Write out again, exactly, the lines below starting at the one with "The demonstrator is" and ending at the one with "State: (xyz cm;".

Segment Open

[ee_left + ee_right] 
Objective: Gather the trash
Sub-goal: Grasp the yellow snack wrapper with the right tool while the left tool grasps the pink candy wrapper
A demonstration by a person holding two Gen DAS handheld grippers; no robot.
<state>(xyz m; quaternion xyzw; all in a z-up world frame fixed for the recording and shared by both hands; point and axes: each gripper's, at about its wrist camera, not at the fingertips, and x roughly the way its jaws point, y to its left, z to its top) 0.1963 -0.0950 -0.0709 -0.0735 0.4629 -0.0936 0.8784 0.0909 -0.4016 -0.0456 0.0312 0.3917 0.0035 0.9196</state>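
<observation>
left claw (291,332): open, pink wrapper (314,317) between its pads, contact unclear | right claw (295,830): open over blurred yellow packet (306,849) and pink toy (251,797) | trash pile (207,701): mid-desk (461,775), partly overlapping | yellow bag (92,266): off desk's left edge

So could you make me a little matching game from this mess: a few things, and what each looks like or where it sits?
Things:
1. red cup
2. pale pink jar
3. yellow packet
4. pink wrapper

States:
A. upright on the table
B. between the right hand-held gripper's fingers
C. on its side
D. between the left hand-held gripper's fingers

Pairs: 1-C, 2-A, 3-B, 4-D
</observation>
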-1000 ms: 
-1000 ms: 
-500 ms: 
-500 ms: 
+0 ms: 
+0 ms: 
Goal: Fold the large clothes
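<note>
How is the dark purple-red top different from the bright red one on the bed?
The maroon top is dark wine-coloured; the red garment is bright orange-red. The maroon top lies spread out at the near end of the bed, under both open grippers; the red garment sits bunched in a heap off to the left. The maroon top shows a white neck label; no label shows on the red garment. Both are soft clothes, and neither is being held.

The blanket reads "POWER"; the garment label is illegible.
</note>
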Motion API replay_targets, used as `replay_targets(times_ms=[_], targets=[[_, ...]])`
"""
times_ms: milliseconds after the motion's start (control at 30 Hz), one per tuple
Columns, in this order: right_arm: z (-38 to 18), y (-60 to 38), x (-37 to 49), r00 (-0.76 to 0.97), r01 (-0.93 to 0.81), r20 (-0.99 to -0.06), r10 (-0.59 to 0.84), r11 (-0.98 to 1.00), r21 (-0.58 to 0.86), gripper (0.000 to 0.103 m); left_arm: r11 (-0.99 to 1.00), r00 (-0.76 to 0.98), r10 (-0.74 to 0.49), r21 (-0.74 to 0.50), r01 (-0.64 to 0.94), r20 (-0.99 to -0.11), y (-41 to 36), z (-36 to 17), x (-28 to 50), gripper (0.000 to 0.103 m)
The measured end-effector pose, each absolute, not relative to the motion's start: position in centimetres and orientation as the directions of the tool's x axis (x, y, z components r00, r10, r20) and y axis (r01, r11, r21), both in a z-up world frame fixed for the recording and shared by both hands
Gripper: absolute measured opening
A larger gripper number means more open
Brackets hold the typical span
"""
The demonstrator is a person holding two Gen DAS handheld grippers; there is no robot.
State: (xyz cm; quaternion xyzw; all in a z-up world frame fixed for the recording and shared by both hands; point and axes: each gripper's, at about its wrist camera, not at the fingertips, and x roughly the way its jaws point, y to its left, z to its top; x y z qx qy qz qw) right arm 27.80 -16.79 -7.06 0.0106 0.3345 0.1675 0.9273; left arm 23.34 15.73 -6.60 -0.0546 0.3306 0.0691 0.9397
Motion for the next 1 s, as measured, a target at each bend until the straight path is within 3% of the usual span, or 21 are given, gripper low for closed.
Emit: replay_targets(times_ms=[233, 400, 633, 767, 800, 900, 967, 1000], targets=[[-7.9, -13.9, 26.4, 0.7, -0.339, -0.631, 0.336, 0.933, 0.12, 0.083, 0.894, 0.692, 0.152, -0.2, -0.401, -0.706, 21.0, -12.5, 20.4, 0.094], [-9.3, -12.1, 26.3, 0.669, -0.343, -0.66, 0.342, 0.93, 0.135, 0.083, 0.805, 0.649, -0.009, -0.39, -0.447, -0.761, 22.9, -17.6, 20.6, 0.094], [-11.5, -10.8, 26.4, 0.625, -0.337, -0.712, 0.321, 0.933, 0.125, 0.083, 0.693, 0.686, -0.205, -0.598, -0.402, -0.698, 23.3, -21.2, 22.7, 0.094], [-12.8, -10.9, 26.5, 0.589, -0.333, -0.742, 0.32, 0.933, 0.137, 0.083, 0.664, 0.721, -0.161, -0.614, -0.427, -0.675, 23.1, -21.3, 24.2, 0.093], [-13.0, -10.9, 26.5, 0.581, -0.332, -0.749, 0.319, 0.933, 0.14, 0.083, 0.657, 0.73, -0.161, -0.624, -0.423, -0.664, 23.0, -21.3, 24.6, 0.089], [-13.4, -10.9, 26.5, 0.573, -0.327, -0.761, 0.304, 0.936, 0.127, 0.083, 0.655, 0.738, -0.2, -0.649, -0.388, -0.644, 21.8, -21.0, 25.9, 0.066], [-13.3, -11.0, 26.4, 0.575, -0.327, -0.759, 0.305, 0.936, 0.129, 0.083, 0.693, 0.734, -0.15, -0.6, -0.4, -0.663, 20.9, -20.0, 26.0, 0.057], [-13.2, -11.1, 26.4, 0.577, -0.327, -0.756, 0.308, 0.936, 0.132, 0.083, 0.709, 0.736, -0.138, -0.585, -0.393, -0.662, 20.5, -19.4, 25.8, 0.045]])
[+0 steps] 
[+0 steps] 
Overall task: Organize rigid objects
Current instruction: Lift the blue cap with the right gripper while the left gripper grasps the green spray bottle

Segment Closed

*Result below*:
The demonstrator is a person holding two Gen DAS handheld grippers; there is no robot.
State: (xyz cm; quaternion xyzw; all in a z-up world frame fixed for the recording and shared by both hands; point and axes: each gripper's, at about its wrist camera, not at the fingertips, and x roughly the way its jaws point, y to its left, z to its top; x y z qx qy qz qw) right arm 27.80 -16.79 -7.06 0.0106 0.3345 0.1675 0.9273; left arm 23.34 15.73 -6.60 -0.0546 0.3306 0.0691 0.9397

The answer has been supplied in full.